Having a C-section increases survival rates for babies in breech.

By Paige Fowler

While only 4 percent of babies are in the breech position—buttocks or feet-first instead of head-down—at term, the decision about whether to deliver these babies vaginally or via planned C-section is a hot-button international topic. In the United States, C-sections are performed for the majority of breech deliveries—and a 2014 study out of ACTA Obstetricia et Gynecologica supports this approach.

Dutch researchers evaluated the outcomes of more than 58,000 women who had term breech deliveries. They found a 10-fold increase in neonatal mortality in breech babies delivered vaginally compared to those delivered by elective C-section. (Researchers found a death rate of 1.6 per 1,000 babies delivered with a planned vaginal breech birth. There were no deaths in the C-section group.)

This isn't the first study to find improved outcomes among breech babies delivered via C-section. In 2000, a study known as the Term Breech Trial (TBT) found significantly fewer newborn deaths among breech babies who were delivered via planned C-section compared to those who were delivered vaginally.

The impact the TBT has had on the delivery of full-term singleton breech babies can't be understated: In the U.S., the C-section rate for breech deliveries increased from about 84 percent before the TBT to nearly 87 percent after its publication.

It also changed how American doctors are trained. Since the TBT, "there's an entire generation of Ob-Gyns who aren't practicing in a day when planned vaginal delivery is an acceptable approach for term breech babies," says Alison G. Cahill, M.D., Chief of the Division of Maternal-Fetal Medicine at the Washington University in St. Louis School of Medicine. "So they haven't been trained how to do them." The American College of Obstetrics and Gynecology's Committee Opinion on Mode of Term Singleton Breech Delivery highlights this reality: "Cesarean delivery will be the preferred mode of delivery for most physicians because of the diminishing expertise in vaginal breech delivery," the statement says.

While the TBT had a significant influence on breech deliveries in the U.S. and many other countries, it didn't affect the standard of care as drastically in the Netherlands. (Read more about the TBT here: Turn, Baby, Turn.) This enabled researchers to collect substantial data on both vaginal and C-section outcomes for term breech deliveries for the new study.

"This new study provides further evidence that C-sections for breech babies have better outcomes than planned vaginal deliveries," says Dr. Cahill.

Of course, C-sections aren't without substantial risks, too. If you're at term, and your baby is breech, discuss these options with your doctor to determine the best approach for you and your baby:

  1. An external cephalic version. This procedure involves lifting and turning your baby from the outside.
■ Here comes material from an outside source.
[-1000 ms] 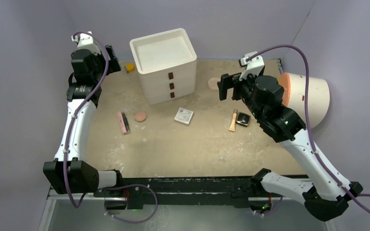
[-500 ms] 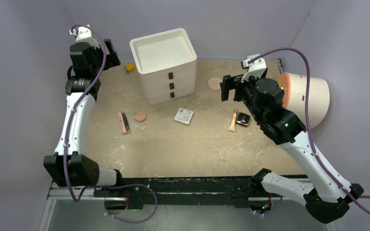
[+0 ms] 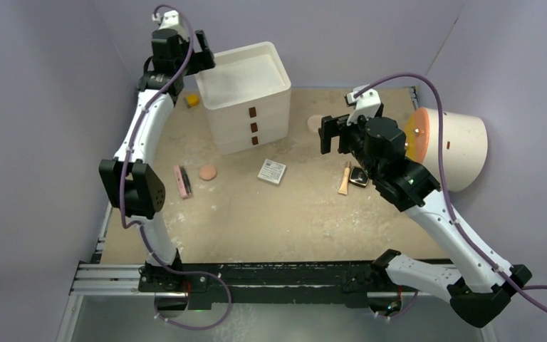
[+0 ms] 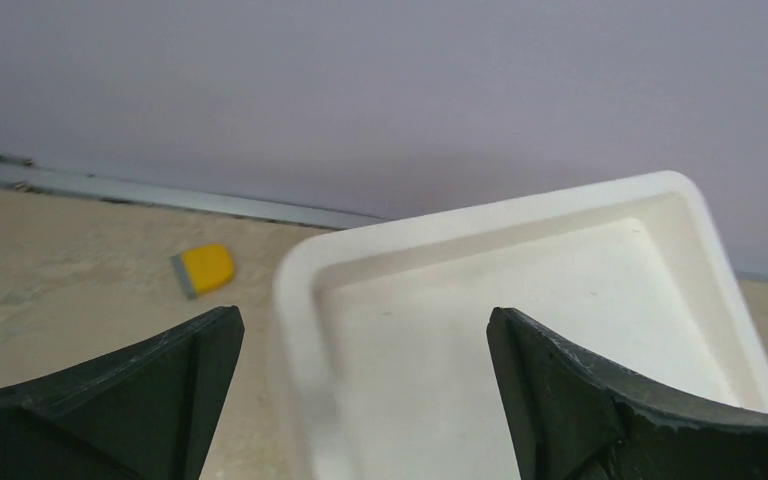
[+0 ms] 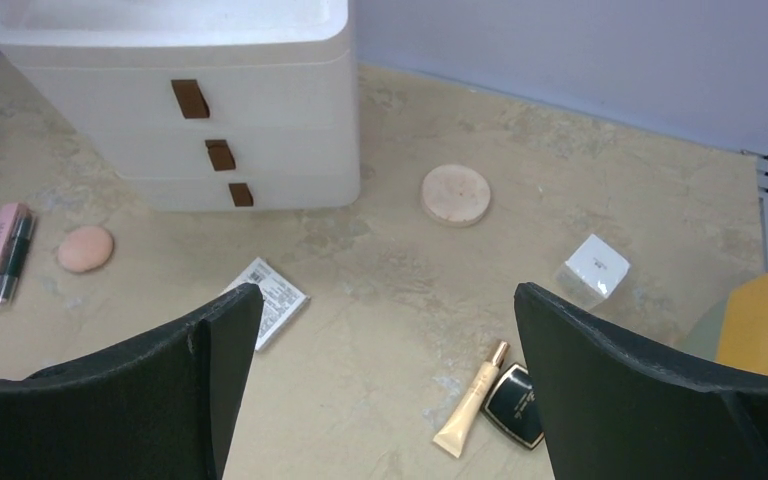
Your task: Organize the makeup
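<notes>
Makeup loose on the sandy, mottled bench [image 3: 256, 221], described from left to right.

**Left pincer** [image 4: 362, 312]: jaws spread fully and holding nothing. It hovers over the top tray of the white drawer unit [image 3: 246, 92], with a small yellow block [image 4: 205, 270] on the bench beside that unit.

**Pink-and-black stick** [image 3: 181, 181]: lies flat, left of the unit's front. It is slim, smooth plastic, probably light and stiff, and may roll. Best pinched across its narrow width at mid-length.

**Peach puff** [image 3: 208, 173]: just beside the stick. It is rounded and matte and looks soft, so it is likely to give under pressure. Take it across the diameter with a gentle close.

**Drawer unit:** moulded white plastic with three closed drawers and brown tab handles.

**Patterned box** [image 3: 272, 171]: lies in front of the unit. It is a thin white square with printed faces, apparently light card. Its low profile calls for a grip on opposite edges.

**Pale disc** [image 5: 455, 194]: lies to the right of the unit. It is flat, circular and rimmed, and seems hard.

**Right pincer** [image 5: 388, 290]: jaws at full spread and empty. It hangs above the bench between the patterned box and the tan tube.

**Tan tube** [image 5: 470, 412]: has a gold cap and probably a squeezable body, so hold it near the stiffer cap end.

**Black compact** [image 5: 515, 402]: lies just beside the tube and appears to touch it. It is a glossy square, likely slippery and breakable inside. Grip it on its flat sides.
</notes>
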Robot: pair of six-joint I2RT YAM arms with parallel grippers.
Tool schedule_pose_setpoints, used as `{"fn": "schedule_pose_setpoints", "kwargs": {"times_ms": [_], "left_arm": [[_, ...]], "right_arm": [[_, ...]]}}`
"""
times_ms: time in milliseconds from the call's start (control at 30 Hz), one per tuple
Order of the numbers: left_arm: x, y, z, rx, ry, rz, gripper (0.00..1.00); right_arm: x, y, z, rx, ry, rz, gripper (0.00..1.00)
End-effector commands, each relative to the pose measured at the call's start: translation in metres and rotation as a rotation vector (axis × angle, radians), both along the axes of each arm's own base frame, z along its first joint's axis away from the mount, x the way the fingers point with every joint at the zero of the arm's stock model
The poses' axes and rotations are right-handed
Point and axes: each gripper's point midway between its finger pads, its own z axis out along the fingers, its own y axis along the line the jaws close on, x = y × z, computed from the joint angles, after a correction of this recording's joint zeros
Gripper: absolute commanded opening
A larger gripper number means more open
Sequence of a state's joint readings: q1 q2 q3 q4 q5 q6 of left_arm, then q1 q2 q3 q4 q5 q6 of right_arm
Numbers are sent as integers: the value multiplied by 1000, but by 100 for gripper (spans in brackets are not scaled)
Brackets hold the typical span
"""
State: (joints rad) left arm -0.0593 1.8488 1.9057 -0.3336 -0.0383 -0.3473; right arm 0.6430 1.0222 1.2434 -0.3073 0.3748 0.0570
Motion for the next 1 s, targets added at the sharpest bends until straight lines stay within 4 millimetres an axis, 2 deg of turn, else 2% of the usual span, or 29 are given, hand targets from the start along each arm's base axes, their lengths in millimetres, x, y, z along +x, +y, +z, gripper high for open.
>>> {"fn": "schedule_pose_setpoints", "kwargs": {"times_ms": [0,133,267,400,533,700,800,900,967], "left_arm": [[11,-43,29,-3,-61,-72,99],[22,-38,12,10,-4,-20,99],[18,-19,-1,51,34,82,98],[9,-2,4,96,24,154,98],[2,5,9,116,11,182,99],[7,6,-20,128,74,182,96],[8,4,-34,114,90,182,85],[10,3,-36,108,90,181,57],[10,3,-36,108,89,183,43]], "right_arm": [[2,13,-8,32,20,38,99],[8,22,-21,19,48,60,99],[14,32,-33,16,79,80,99],[20,42,-44,20,102,96,99],[24,46,-51,16,119,97,99],[29,51,-57,15,131,102,99],[42,59,-60,33,133,81,99],[59,74,-65,86,131,76,97],[74,86,-69,147,136,77,89]]}}
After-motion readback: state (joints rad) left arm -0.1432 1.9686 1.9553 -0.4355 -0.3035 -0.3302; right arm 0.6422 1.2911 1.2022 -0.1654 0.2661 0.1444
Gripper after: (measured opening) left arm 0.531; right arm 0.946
It's only tried if you're at least 36 weeks pregnant—if it's performed before then, the baby could change position again or need to be delivered too early. Although unlikely, the procedure can stimulate labor.

  2. Waiting it out. "If you don't attempt a version, there's a small chance your baby might flip itself to the head-down position by the time you're in labor," Dr. Cahill says.

  3. Scheduling a C-section. The TBT suggests performing a C-section at 39 weeks if your baby is in the breech position, says Dr. Cahill. (In general, C-sections that are unplanned or performed after you're already in labor have more risks than scheduled C-sections, she explains.)